#### What to do:
Return, from the data below, each line that contains the word "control".

#### Task input:
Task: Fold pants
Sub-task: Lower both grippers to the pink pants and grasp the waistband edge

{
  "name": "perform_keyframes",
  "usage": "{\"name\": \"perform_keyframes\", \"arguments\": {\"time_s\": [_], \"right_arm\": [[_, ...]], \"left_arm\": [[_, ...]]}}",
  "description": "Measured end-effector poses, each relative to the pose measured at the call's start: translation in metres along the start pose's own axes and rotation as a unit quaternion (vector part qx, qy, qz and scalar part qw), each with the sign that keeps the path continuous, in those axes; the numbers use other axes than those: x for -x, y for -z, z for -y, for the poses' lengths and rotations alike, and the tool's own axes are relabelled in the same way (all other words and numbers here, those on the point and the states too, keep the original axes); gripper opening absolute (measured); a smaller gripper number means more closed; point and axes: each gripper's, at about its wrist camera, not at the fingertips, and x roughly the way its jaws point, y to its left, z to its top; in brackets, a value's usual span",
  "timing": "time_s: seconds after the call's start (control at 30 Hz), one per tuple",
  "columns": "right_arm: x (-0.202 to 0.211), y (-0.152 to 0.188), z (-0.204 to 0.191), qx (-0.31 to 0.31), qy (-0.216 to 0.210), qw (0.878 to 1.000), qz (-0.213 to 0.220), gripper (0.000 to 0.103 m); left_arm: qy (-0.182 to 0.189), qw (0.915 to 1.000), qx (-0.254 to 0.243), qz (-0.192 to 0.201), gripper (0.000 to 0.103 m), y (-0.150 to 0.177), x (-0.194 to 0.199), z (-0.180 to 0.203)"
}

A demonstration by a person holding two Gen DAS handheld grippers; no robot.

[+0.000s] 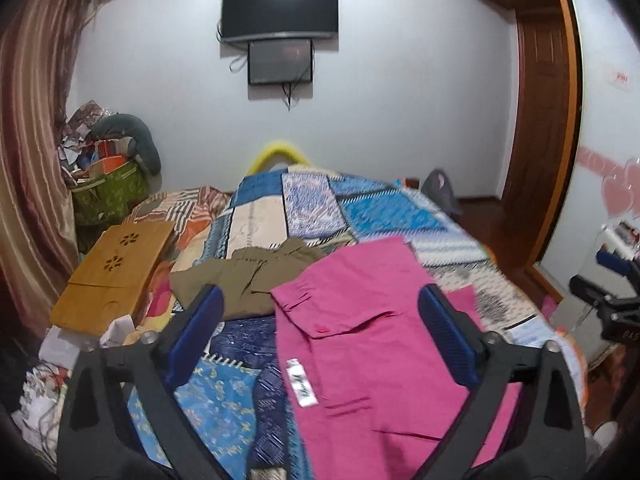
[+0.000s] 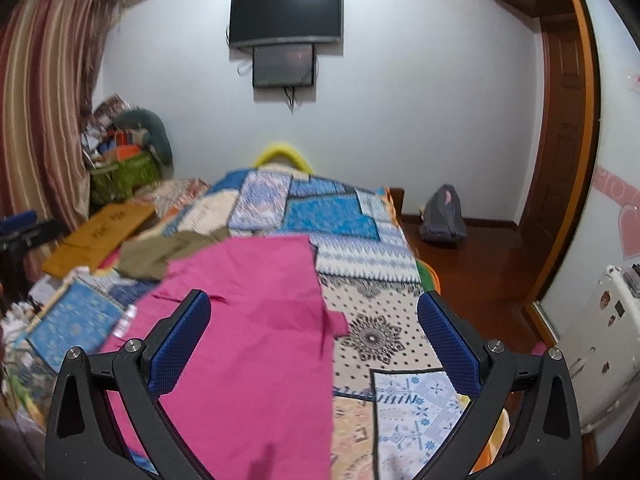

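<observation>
While pink pants [image 1: 360, 340] lie on bed, left gripper [image 1: 320, 300], right gripper [image 2: 314, 304] spread, empty.

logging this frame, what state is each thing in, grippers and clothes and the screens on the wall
left gripper: open, holding nothing
right gripper: open, holding nothing
pink pants: laid flat on the bed, label showing
olive garment: rumpled, beside the pink pants
TV: off, dark screen
wooden lap desk: lying flat on the bed

Patchwork bedspread [image 2: 384, 280], olive garment [image 1: 248, 280], wooden lap tray [image 1: 112, 276], wall television [image 1: 280, 10]
</observation>
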Motion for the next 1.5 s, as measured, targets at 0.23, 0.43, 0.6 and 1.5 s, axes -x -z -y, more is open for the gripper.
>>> {"name": "perform_keyframes", "arguments": {"time_s": [0.23,0.43,0.6,1.5], "right_arm": [[-0.061,0.012,0.02,-0.009,-0.031,0.996,-0.079,0.076],[-0.109,0.042,0.018,-0.016,-0.071,0.986,-0.152,0.066],[-0.132,0.058,0.016,-0.012,-0.091,0.976,-0.196,0.065],[-0.136,0.036,0.021,0.028,-0.125,0.965,-0.229,0.011]], "left_arm": [[0.023,0.9952,0.016,-0.094,0.065,0.012,-0.088,-0.016],[0.058,0.9814,0.01,-0.183,0.049,0.047,-0.148,0.0],[0.085,0.9701,-0.013,-0.227,0.047,0.075,-0.164,0.019],[0.038,0.9804,-0.049,-0.187,0.031,0.048,-0.151,-0.006]]}}
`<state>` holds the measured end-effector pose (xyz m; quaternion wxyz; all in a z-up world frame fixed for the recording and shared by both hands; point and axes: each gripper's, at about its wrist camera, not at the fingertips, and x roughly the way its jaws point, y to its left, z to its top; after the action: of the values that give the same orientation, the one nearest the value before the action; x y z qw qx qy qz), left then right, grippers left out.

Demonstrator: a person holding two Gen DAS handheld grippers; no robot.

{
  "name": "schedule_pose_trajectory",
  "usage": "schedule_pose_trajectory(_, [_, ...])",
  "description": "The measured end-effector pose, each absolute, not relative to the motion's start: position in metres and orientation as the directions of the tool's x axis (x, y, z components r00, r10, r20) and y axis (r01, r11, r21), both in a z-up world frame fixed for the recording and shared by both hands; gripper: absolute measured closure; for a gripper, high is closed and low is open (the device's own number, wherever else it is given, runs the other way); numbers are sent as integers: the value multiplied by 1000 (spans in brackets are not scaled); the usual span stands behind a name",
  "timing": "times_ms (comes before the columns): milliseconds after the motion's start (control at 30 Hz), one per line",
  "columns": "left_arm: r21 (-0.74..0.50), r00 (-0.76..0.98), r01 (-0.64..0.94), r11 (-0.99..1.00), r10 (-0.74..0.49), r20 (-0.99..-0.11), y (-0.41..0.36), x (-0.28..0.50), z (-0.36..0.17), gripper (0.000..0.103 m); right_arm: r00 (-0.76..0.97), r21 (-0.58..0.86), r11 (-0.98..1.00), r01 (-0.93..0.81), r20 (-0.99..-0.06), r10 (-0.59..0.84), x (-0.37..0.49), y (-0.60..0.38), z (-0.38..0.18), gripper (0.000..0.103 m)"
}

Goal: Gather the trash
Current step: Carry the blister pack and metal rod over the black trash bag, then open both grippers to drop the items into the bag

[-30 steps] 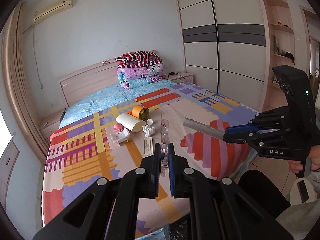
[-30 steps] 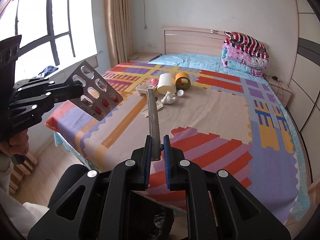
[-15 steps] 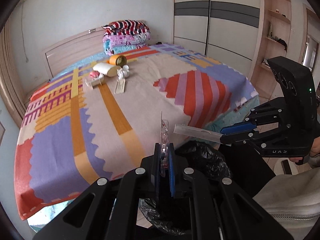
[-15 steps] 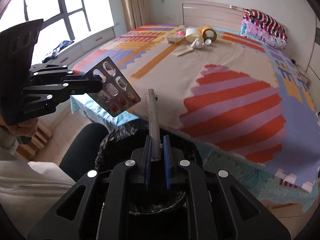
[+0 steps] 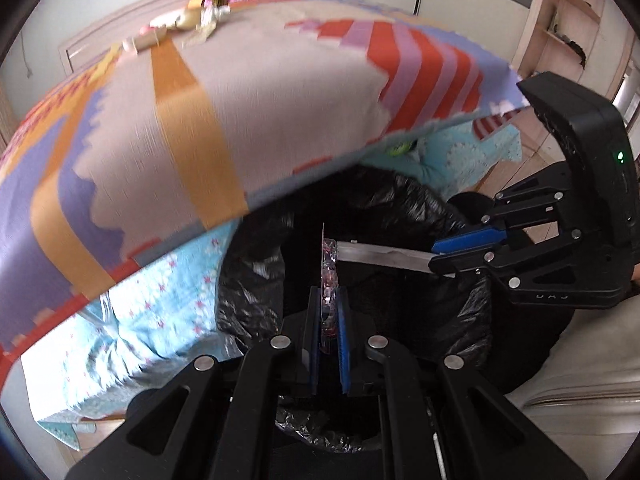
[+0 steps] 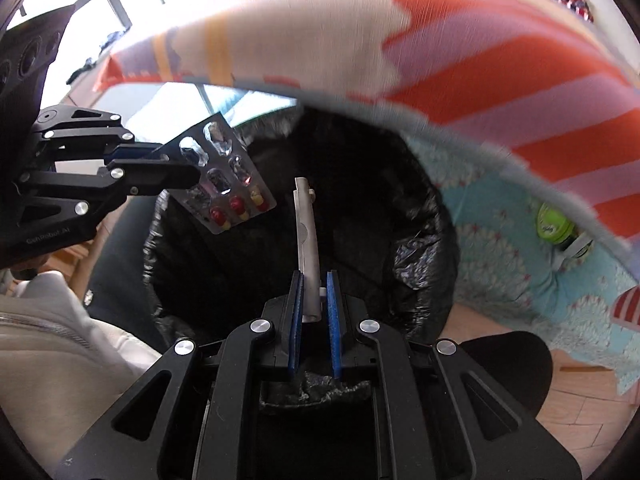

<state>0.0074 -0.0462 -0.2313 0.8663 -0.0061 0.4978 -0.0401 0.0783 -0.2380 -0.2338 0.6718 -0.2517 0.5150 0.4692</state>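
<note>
Drop-off step of the trash collection, judged from both loads hanging over the bin

Left hand-held gripper: blue pads closed tight on the lower edge of a silver foil blister pack of pills, edge-on in its own view, flat-on in the right view with red-and-yellow capsules in the bottom row and upper pockets looking mostly empty. Pack out ahead of the fingertips, above the mouth of the round bin lined with a crinkled black plastic bag

Right hand-held gripper: pads nearly together, clamped on the near end of a flat grey-white plastic strip with a small clip-like tip; strip ahead of the fingertips, pointing over the same dark opening, its far end close beside the pack in the left view

Next move, as a judgement: open both sets of jaws while the items are over the bag, then lift clear; thin pack may cling to a pad

Hard to make out: bin interior all black, contents unreadable; bed with the patchwork cover of orange, purple and beige smeared by blur beyond the bin; small items at its far end not identifiable; green object under the bed edge, far right, unclear; strip's exact nature uncertain
</note>
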Motion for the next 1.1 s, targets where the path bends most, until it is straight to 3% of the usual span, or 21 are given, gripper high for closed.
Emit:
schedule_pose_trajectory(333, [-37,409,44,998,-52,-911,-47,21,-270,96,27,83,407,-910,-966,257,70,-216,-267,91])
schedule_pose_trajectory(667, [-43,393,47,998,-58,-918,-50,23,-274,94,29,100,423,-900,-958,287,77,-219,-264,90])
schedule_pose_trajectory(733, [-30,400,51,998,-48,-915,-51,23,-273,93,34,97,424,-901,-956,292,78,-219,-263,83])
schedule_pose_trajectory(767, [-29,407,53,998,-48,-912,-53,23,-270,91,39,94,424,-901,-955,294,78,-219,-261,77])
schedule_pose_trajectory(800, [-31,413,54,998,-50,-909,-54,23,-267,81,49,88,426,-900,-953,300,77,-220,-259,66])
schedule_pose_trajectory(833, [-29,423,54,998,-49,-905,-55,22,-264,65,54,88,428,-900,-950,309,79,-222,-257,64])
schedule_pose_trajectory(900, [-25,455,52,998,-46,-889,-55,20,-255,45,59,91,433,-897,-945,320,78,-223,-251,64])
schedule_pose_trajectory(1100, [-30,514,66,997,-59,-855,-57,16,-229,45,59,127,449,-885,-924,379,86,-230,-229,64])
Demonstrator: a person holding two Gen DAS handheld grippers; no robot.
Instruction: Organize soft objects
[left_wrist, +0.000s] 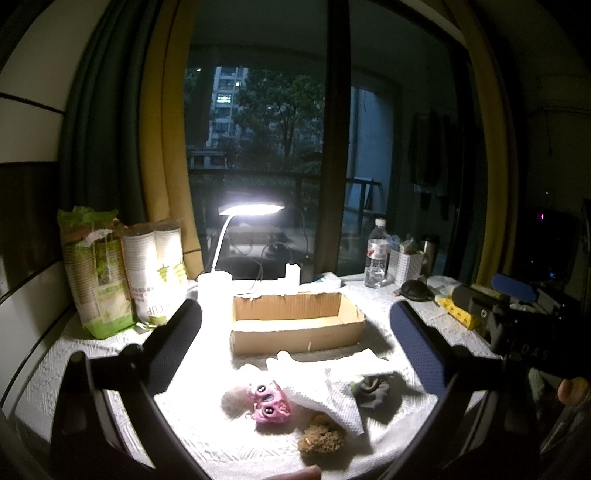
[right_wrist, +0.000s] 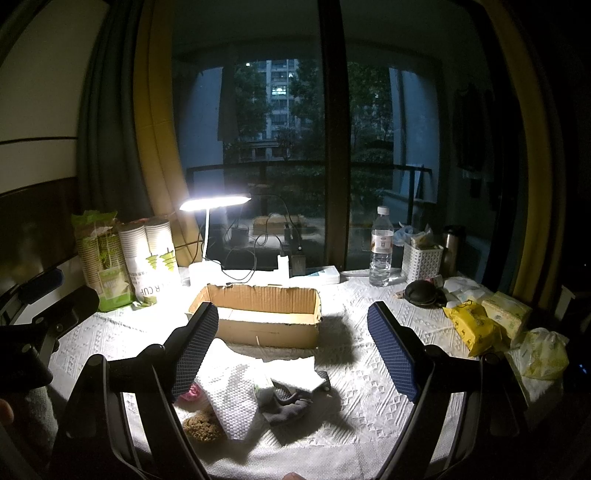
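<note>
1 box (left_wrist: 295, 325), 1 sponge (left_wrist: 322, 434), 1 bottle (left_wrist: 376, 254).

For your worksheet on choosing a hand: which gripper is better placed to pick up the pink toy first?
Probably the left. The pink toy lies between the open left gripper's fingers in its view, while in the right gripper's view it sits mostly hidden behind a finger.

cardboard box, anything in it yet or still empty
Looks empty: the cardboard box shows bare inner walls, though its floor is partly hidden.

left wrist: above table's (left_wrist: 55, 369) near edge, faces window, close | right wrist: same, further right | shared: cardboard box (left_wrist: 295, 325) (right_wrist: 258, 317), lamp (left_wrist: 251, 209) (right_wrist: 214, 202)
</note>
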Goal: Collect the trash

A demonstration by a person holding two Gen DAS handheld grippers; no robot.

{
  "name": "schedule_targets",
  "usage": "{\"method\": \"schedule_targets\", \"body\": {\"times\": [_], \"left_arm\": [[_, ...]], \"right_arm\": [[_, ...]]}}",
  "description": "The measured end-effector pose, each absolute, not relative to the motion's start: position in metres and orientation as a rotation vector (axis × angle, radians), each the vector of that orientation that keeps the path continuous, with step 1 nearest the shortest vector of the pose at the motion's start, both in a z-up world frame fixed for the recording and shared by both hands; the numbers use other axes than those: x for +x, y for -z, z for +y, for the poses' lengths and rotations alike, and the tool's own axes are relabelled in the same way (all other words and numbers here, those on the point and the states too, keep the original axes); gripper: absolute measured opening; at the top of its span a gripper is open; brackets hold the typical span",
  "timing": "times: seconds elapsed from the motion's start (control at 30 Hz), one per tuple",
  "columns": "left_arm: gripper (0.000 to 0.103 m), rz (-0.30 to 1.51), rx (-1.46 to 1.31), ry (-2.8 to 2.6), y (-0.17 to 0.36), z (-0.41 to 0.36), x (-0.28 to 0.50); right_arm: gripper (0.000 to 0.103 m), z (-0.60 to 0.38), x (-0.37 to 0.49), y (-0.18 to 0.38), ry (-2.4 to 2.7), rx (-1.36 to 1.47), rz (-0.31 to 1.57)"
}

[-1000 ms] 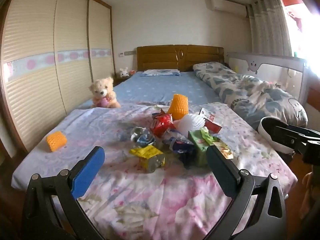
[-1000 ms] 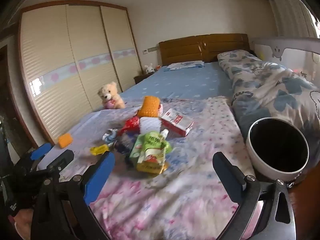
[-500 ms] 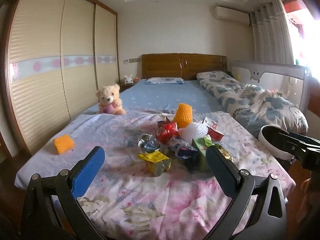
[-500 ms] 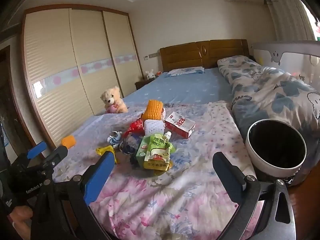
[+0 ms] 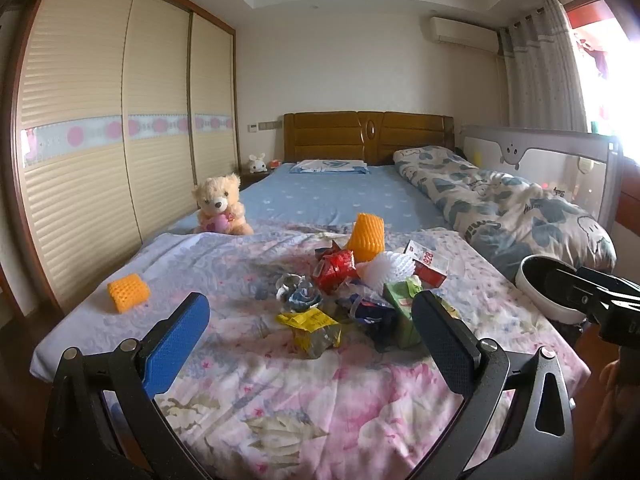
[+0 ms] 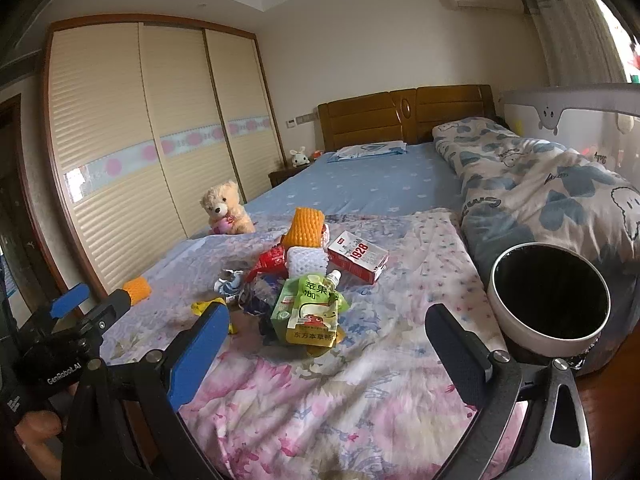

#### Result below:
  "timing": "time_s: seconds after the call's start (control at 30 Hz), one per tuple",
  "timing": "times_ms (comes before the columns): milliseconds after the motion's start (control at 30 Hz), one per line",
  "timing": "times: seconds elapsed from the motion's start (control at 30 Hz), one per tuple",

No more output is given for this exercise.